Once the survey was published, Bloomberg Businessweek began receiving backlash from readers, who argued that the poll is offensive to women by positioning them as accessories or visual items in the workplace, according to The Boston Globe. Shortly after the survey was posted, the publication removed the results from its website and issued an apology Monday to its Facebook followers. Members of the MSU community also said the survey was inappropriate.
“We regret issuing two online polls last week that asked our readers to comment on which business schools had the most attractive male and female students,” Bloomberg Businessweek said in a Facebook post around 3 p.m. on Nov. 12. “The Face/Off polls have been taken down from businessweek.com. They were in poor taste and undermine the tremendous value our Business School’s vertical provides.”
This isn’t the first time the publication has released such an article. In 2010 and 2011, Bloomberg Businessweek teamed up with College Prowler to survey students at its top business colleges, and one of the questions asked students to grade their school’s men and women.
Associate Dean for Diversity and Inclusion for the Broad College of Business Matt Anderson said although he cannot speak on behalf of MSU’s official position, he personally does not agree with surveying students on how attractive their peers are, as worth is not measured by looks.
“I agree with Martin Luther King Jr., … that we must judge people by the content of their character and what they bring to the workplace and what skills they have,” Anderson said.
He said the type of survey Bloomberg Businessweek released is “silly,” but these “silly surveys” are part of today’s instant-gratification society.

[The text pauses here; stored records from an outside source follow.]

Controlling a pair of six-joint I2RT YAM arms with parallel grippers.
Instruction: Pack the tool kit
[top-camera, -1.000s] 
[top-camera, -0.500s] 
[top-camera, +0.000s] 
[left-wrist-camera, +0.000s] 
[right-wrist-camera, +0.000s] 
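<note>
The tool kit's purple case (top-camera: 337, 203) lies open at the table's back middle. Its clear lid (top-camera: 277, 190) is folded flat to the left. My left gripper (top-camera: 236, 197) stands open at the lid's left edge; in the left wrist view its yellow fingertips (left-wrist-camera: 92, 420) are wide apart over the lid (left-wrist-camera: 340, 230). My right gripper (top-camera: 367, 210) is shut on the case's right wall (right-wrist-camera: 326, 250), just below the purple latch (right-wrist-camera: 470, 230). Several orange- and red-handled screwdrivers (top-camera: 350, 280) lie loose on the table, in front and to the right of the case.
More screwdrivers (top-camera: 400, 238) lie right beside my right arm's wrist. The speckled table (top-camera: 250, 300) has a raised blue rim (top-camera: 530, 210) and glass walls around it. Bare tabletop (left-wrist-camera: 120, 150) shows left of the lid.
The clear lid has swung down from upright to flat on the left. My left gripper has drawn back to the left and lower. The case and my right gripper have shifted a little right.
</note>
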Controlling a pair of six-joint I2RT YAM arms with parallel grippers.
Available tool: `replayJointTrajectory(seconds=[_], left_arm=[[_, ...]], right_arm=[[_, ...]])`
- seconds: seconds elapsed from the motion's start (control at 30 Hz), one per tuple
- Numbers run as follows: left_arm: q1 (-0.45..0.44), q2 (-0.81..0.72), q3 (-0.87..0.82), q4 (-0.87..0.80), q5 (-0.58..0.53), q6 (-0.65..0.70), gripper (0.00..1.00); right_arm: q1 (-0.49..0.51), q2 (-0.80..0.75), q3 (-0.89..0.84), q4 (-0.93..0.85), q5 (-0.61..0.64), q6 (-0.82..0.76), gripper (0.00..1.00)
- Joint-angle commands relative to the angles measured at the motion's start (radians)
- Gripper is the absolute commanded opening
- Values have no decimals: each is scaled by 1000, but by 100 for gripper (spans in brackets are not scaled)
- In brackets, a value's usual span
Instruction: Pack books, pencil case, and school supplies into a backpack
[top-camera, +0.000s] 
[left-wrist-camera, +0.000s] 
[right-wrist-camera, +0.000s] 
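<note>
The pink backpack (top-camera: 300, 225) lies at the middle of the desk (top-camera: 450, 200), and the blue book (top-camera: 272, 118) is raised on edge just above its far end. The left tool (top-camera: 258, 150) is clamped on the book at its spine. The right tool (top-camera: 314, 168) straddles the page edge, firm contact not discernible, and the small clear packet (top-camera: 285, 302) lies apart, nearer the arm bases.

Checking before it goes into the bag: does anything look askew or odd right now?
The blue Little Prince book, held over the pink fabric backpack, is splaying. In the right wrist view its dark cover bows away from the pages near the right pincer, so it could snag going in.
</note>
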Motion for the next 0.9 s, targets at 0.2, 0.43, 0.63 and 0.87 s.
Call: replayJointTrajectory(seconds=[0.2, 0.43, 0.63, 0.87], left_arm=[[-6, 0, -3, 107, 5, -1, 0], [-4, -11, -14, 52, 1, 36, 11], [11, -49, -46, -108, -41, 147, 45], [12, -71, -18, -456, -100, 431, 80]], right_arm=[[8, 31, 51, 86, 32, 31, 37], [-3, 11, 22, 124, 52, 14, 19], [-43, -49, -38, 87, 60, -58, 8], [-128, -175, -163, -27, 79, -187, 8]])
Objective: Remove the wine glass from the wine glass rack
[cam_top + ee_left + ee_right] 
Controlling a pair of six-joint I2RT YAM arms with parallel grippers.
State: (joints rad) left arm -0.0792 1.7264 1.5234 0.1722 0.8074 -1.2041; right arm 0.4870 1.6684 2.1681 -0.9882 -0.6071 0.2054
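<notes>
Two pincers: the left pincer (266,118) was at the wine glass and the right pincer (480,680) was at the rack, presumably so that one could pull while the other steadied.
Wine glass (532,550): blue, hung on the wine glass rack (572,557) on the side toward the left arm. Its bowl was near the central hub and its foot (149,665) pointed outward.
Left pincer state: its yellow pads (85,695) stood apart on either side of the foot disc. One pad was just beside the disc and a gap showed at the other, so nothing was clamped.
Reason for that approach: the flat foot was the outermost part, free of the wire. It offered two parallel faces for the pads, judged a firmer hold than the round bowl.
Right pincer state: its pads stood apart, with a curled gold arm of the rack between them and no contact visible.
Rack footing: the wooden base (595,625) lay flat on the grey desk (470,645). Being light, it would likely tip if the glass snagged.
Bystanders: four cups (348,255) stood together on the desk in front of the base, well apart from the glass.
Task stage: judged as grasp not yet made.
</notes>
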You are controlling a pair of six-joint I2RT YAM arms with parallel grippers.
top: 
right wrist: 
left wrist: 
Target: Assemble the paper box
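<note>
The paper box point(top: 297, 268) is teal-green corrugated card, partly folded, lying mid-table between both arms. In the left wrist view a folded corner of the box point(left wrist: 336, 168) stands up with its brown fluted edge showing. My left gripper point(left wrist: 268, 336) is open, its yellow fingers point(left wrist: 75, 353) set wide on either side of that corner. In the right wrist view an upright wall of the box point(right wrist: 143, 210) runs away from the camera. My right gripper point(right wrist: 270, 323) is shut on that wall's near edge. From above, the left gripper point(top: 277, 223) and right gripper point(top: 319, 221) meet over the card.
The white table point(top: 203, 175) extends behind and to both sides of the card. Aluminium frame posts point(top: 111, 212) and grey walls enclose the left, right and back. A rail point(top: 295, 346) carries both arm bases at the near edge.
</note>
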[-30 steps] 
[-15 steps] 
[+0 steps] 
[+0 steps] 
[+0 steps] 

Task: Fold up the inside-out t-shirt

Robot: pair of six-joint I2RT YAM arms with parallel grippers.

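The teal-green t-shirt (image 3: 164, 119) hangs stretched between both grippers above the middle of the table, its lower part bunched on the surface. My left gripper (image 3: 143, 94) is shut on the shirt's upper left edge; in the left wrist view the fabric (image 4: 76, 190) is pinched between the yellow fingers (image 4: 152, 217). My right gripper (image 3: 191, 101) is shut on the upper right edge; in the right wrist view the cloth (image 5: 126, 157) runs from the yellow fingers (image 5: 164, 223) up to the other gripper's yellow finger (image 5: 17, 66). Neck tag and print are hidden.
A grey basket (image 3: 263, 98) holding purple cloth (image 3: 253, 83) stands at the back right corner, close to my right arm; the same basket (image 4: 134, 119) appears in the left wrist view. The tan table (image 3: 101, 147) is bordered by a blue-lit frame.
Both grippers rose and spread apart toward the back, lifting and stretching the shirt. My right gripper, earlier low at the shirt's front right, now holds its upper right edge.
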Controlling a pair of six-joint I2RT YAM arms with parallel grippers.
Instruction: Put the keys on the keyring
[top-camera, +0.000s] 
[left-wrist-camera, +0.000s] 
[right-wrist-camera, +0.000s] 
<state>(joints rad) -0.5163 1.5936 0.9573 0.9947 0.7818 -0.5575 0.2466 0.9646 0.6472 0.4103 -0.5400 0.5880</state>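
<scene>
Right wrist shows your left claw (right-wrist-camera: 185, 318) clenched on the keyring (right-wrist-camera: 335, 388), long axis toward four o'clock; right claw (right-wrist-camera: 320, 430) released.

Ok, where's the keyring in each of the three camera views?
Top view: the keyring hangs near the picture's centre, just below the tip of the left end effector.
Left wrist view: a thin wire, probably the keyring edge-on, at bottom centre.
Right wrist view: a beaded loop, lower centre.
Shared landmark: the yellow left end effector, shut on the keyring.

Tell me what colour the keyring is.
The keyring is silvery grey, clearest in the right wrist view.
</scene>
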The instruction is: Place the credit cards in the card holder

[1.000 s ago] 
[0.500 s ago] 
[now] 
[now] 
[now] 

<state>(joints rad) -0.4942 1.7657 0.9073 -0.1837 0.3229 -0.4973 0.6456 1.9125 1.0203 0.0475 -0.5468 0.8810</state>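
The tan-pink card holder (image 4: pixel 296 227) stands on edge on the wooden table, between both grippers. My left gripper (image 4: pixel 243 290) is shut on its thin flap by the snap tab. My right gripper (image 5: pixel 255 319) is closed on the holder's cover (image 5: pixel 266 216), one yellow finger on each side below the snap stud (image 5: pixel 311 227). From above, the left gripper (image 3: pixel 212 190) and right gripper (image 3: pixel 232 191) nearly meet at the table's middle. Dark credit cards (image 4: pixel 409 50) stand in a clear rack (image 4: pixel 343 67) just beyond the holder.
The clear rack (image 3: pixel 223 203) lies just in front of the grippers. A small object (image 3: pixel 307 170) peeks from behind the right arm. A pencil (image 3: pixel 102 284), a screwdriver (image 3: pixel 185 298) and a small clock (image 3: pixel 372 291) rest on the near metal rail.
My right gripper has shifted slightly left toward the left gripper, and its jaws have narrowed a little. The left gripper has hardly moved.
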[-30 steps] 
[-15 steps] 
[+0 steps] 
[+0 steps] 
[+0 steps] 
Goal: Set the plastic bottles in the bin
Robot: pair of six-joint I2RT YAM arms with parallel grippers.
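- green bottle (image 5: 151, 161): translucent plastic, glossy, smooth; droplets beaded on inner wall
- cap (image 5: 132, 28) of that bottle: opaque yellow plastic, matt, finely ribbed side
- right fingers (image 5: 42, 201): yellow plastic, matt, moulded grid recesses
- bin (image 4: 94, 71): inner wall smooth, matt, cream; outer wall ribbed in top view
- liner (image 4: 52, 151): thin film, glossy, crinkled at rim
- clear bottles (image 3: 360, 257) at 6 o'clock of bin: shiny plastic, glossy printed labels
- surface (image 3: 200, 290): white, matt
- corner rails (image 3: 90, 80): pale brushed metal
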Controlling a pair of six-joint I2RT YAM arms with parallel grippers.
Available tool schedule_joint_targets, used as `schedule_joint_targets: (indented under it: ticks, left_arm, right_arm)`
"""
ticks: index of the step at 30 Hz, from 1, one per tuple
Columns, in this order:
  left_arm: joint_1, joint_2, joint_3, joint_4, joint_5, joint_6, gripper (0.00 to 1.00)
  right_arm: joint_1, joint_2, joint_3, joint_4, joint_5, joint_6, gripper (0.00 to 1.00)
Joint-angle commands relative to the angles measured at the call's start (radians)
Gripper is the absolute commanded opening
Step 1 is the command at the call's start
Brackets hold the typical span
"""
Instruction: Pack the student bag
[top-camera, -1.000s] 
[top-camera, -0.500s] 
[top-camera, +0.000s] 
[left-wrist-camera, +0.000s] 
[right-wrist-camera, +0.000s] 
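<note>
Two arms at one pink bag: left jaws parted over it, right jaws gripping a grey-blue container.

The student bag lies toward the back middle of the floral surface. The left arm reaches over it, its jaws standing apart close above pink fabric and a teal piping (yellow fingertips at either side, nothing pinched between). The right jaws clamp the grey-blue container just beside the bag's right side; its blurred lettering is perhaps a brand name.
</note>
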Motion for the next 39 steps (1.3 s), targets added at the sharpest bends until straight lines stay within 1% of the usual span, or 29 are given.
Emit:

“Here at the university, we acknowledge these things will happen; we respect people’s right to do things we might not agree with,” Anderson said. “I would certainly say as an individual, it’s something I wouldn’t agree with.”
Accounting junior Michael Machala said he has heard of Bloomberg Businessweek’s surveys before, and he feels the publication holds itself to a higher professional standard than surveying readers on student attractiveness.
“What they should be surveying is the student’s ability to communicate well with employers,” Machala said. “I think that would be a better metric survey, rather than girls’ attractiveness at our business school.”